7
Haziran sadece 13 yıllık bir tek parti iktidarının değil, Türkiye siyasetinde
yıkılmaz gözüken bir liderle ilgili efsanenin de sonu oldu. Öyle bir son ki,
tüm tarafların bu noktadan geriye dönüş imkanının kalmadığını anlaması bile
zaman alacak.
Aslında
bu mukadder sonun geleceği Gezi’den belliydi. Gezi’deki masum hak taleplerine
kulak tıkamakla kalmayıp, barışçıl göstericilere düşmana saldırırcasına
saldıran siyasi irade, eninde sonunda kaybetmeye mahkumdu. Sadece zamana zaman
tanımak gerekiyordu. O zaman 7 Haziran’da geldi. 7 Haziran Türkiye’de yeniden
demokrasinin kazandığı bir gündür. 7 Haziran Türkiye seçmenlerinin diktatörlük
heveslerine son verdiği gündür. 7 Haziran devletin, demokrasinin ve demokratik
kurum ve kuralların restorasyonuna başlanacağı yeni bir milattır.
Bugünden
başlamak üzere 5 gün süreyle 7 Haziran Genel Seçimlerinde “kim neden kaybetti,
kim neden kazandı?” sorularının siyasi iletişim perspektifinden analizini
yapacağız.
Ama
önce bu genel seçimlerden çıkan tablonun anlamını yazarak başlayalım. Bize göre
seçmenin verdiği mesajlar sırasıyla şöyle:
AKP’YE
: “YENİ TÜRKİYE’YE HAYIR, YOLSUZLUKLARA HAYIR, BAŞKANLIĞA HAYIR!”

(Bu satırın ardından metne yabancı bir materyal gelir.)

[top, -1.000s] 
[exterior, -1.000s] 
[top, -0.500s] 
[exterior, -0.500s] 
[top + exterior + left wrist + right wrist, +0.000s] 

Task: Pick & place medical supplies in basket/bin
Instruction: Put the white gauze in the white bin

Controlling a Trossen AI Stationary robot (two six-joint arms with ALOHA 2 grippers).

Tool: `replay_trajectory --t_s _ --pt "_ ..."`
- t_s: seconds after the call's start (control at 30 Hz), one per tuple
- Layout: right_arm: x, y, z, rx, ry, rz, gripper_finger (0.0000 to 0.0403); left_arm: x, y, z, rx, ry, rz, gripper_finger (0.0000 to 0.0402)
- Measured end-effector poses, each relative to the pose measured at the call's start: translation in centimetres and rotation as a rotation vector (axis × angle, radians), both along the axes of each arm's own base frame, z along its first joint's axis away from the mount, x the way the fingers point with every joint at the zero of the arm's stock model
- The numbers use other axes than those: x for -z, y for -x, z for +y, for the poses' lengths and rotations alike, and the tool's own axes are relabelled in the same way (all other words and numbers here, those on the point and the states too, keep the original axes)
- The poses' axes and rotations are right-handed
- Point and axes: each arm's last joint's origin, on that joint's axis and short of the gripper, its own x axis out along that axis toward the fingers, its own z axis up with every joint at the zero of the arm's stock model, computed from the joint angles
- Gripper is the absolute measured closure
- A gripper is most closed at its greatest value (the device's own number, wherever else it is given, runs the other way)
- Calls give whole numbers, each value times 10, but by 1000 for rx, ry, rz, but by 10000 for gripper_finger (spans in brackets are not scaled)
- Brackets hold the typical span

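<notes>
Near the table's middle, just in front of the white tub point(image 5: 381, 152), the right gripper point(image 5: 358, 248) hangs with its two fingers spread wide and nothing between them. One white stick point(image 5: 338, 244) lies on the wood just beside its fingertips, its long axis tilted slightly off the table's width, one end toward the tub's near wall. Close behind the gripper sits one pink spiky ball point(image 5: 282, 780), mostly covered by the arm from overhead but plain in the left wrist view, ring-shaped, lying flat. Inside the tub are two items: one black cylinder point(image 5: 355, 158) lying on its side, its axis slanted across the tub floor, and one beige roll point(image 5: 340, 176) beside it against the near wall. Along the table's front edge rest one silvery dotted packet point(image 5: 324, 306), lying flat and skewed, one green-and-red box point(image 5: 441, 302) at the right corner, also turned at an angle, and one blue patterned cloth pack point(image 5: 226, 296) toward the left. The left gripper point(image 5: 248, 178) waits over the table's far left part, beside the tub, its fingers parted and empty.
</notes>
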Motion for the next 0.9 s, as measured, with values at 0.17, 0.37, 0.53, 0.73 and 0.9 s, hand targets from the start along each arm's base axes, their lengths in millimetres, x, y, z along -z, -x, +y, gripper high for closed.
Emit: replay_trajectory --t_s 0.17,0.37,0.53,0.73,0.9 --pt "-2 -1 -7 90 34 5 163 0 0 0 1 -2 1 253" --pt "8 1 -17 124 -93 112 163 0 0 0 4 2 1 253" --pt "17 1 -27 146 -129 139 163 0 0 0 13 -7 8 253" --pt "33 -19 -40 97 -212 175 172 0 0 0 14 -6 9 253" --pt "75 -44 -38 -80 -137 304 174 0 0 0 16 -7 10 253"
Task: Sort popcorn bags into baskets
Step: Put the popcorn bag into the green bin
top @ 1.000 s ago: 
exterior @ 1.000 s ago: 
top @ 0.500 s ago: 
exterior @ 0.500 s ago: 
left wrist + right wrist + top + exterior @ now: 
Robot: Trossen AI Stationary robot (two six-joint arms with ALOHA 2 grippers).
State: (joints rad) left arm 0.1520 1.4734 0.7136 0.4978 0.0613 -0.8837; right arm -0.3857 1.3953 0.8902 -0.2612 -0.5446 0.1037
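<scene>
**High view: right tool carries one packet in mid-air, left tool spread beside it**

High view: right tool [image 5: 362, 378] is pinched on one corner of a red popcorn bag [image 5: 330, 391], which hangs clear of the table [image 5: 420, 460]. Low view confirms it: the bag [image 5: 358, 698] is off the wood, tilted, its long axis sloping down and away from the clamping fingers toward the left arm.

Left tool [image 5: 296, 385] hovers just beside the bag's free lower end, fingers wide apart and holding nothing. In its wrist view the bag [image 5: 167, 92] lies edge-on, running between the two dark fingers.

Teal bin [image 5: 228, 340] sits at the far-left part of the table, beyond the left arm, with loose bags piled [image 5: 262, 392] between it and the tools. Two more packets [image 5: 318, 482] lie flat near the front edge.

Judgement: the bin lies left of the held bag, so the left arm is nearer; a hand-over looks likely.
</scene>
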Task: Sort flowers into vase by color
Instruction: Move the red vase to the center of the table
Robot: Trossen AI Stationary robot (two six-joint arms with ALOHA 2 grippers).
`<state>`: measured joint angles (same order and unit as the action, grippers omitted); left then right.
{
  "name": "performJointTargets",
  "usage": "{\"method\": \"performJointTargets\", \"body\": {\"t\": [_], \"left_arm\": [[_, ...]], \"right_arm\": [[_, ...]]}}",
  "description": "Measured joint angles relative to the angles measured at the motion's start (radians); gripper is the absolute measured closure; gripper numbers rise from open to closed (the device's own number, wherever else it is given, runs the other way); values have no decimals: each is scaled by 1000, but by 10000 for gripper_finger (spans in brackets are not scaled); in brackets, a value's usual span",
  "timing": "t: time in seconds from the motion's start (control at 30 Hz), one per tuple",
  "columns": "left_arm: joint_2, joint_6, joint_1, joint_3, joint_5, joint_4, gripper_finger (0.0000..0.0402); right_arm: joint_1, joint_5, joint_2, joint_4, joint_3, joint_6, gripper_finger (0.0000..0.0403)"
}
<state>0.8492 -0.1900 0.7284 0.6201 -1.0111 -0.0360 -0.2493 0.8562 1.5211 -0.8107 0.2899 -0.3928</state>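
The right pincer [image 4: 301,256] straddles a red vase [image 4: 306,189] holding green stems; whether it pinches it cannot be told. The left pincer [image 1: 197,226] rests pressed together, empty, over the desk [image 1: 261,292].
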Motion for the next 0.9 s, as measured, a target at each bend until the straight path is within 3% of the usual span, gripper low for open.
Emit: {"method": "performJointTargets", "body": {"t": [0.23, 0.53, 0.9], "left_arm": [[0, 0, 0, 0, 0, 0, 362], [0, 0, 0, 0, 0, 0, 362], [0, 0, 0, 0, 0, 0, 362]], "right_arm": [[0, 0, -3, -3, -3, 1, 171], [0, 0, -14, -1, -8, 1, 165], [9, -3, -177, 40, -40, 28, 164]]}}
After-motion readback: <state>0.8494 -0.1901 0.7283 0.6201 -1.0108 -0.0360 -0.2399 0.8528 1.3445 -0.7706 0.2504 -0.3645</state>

Tek parti iktidarının 2023 yılına kadar
sürmesi ve bunun için de Cumhurbaşkanı Recep Tayyip Erdoğan’ın en az iki dönem
boyunca mutlak yetkilere sahip bir başkan olması gerektiği yolundaki AKP talebine
seçmen çok açık şekilde “hayır” dedi. Seçmen parlamenter demokrasi yönündeki
baskın iradesini dünyanın duyacağı kadar yüksek sesle haykırdı. AKP, bundan
sonra böylesi sürreal bir projeyle seçmen karşısına çıkmaya devam ederse baraj
altında bile kalabilir.
AKP, 17 – 25 Aralık soruşturmalarına konu
olan yolsuzlukların hesabını vermekten kaçtığı; Gezi’de en uç örneklerini
yaşadığımız bütün o demokrasi, hukuk ve insanlık dışı yaklaşım ve
uygulamalarından dolayı yüksek sesle ve
samimiyetle özür dilemediği sürece eski günlerine bir daha dönemeyecek. AKP
demokrasinin sandıktan ibaret olmadığını kavrayamadıkça bu günlerini bile
arayacak.
ERDOĞAN’A
: “OTUR OTURDUĞUN YERDE!”
Seçmen
13 yıla yakın süre başbakanlık ve ardından cumhurbaşkanlığı yetkisi vererek
onurlandırdığı Erdoğan’a, net bir şekilde “anayasal sınırlarına çekil” mesajı
verdi. Erdoğan, itibarını daha fazla yıpratmamak, olası herhangi bir koalisyon
hükümetiyle sorunsuz çalışmak istiyorsa, anayasal sınırlarda görev yapmak
zorunda kalacak, ya da bir süre sonra Cumhurbaşkanlığı koltuğundan istifa edip
partisinin başına geçerek yeni bir maceraya atılacak. Erdoğan için başka bir seçenek
artık kalmadı.
DAVUTOĞLU’NA:
“YA SAHİCİ LİDER OL YA DA KOLTUĞU DEVRET!”
Davutoğlu
AKP içinde profili en yüksek siyasilerden biriydi. Bu nedenle danışmanlıkla
başladığı kariyerinde, önce parlamento dışından bakanlık yaparak yükseldi.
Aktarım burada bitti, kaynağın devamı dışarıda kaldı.